2 Men Opting out: Disenchantment with Corporate Cultures and Career Ideals

Ingrid Biese

Abstract

Opting out of successful careers has been a highly debated topic ever since New York Times columnist Lisa Belkin published her article ‘The Opt-Out Revolution’. However, men have not been included in the debate, nor has it captured contemporary, societal aspects, as it has focused solely on women who leave to care full-time for children. I have thus broadened the definition of opting out to include opting in to new lifestyles or solutions for work. Mainstream career models no longer accurately describe preferred or actual career patterns and progressions.
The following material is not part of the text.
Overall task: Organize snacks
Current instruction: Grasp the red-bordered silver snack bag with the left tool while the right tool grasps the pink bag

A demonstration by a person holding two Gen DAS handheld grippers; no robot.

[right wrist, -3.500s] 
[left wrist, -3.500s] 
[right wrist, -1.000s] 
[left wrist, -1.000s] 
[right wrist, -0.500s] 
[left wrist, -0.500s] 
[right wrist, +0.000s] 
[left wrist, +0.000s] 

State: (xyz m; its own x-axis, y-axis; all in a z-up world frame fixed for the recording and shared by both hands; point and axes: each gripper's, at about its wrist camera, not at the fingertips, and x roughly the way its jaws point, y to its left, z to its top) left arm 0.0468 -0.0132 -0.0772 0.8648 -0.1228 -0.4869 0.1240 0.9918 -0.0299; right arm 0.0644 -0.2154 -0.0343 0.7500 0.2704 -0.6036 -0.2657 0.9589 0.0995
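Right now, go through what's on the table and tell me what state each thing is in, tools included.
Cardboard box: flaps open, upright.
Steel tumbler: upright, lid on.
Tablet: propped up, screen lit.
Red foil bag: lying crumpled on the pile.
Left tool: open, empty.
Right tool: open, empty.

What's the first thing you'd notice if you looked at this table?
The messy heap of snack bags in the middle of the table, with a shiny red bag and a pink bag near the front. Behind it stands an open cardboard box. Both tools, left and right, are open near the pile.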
In addition, although prevalent career models are based on masculinist norms, they do not leave much room for diversity among men. Using a narrative approach, this chapter draws on the narratives of 29 men from Finland, the UK and the US who opted out of mainstream masculinist careers to pursue new lifestyles and solutions for work. The men typically felt disenchanted with corporate ideals and expectations as they progressed up the career ladder. This disenchantment came from internal struggles associated with increased pressure and stress on the one hand, and ethical issues regarding the treatment of, for example, employees and clients on the other. Opting out allowed them to create solutions for work that provided a sense of coherence, authenticity and wellbeing, and made it possible for them to spend time and nurture the relationships with people who were important to them.